▶ _Action item_
For each line below, write it out exactly as it appears.

▶ _Input data_
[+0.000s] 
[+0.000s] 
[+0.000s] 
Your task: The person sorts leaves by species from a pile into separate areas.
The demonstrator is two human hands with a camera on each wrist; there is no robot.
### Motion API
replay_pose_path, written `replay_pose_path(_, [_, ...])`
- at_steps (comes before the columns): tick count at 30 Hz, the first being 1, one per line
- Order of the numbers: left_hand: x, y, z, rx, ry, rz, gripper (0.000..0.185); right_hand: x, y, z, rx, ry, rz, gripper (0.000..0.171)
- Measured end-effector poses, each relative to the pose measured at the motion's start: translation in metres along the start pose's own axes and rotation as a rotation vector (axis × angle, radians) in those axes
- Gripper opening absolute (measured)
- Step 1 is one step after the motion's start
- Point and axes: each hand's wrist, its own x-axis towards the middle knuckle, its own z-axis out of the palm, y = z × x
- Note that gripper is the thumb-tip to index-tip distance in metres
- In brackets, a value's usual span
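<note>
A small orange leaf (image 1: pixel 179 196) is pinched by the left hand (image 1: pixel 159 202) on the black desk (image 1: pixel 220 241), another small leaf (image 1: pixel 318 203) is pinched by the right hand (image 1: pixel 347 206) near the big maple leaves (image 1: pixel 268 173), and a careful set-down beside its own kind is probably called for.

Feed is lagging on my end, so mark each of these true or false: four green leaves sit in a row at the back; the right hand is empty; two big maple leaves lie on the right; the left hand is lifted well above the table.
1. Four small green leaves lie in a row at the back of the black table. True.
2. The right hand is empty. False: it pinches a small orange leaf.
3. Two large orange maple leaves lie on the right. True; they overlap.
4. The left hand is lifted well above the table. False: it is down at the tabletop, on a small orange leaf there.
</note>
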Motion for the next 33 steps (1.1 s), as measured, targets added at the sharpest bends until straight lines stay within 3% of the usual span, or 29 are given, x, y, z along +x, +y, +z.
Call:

▶ _Solution below_
[+0.000s] 
[+0.000s] 
[+0.000s] 
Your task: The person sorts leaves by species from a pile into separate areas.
The demonstrator is two human hands with a camera on each wrist; there is no robot.
### Motion API
replay_pose_path, written `replay_pose_path(_, [_, ...])`
- at_steps (comes before the columns): tick count at 30 Hz, the first being 1, one per line
- Order of the numbers: left_hand: x, y, z, rx, ry, rz, gripper (0.000..0.185); right_hand: x, y, z, rx, ry, rz, gripper (0.000..0.171)
- Measured end-effector poses, each relative to the pose measured at the motion's start: translation in metres along the start pose's own axes and rotation as a rotation vector (axis × angle, radians) in those axes
- Gripper opening absolute (measured)
- Step 1 is one step after the motion's start
- Point and axes: each hand's wrist, its own x-axis towards the middle knuckle, its own z-axis out of the palm, y = z × x
- Note that gripper is the thumb-tip to index-tip distance in metres
- In brackets, a value's usual span
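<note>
A small orange leaf (image 1: pixel 179 196) is pinched by the left hand (image 1: pixel 159 202) on the black desk (image 1: pixel 220 241), another small leaf (image 1: pixel 318 203) is pinched by the right hand (image 1: pixel 347 206) near the big maple leaves (image 1: pixel 268 173), and a careful set-down beside its own kind is probably called for.

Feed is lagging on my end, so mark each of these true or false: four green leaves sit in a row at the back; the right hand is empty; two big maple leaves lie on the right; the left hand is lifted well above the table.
1. Four small green leaves lie in a row at the back of the black table. True.
2. The right hand is empty. False: it pinches a small orange leaf.
3. Two large orange maple leaves lie on the right. True; they overlap.
4. The left hand is lifted well above the table. False: it is down at the tabletop, on a small orange leaf there.
</note>
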Motion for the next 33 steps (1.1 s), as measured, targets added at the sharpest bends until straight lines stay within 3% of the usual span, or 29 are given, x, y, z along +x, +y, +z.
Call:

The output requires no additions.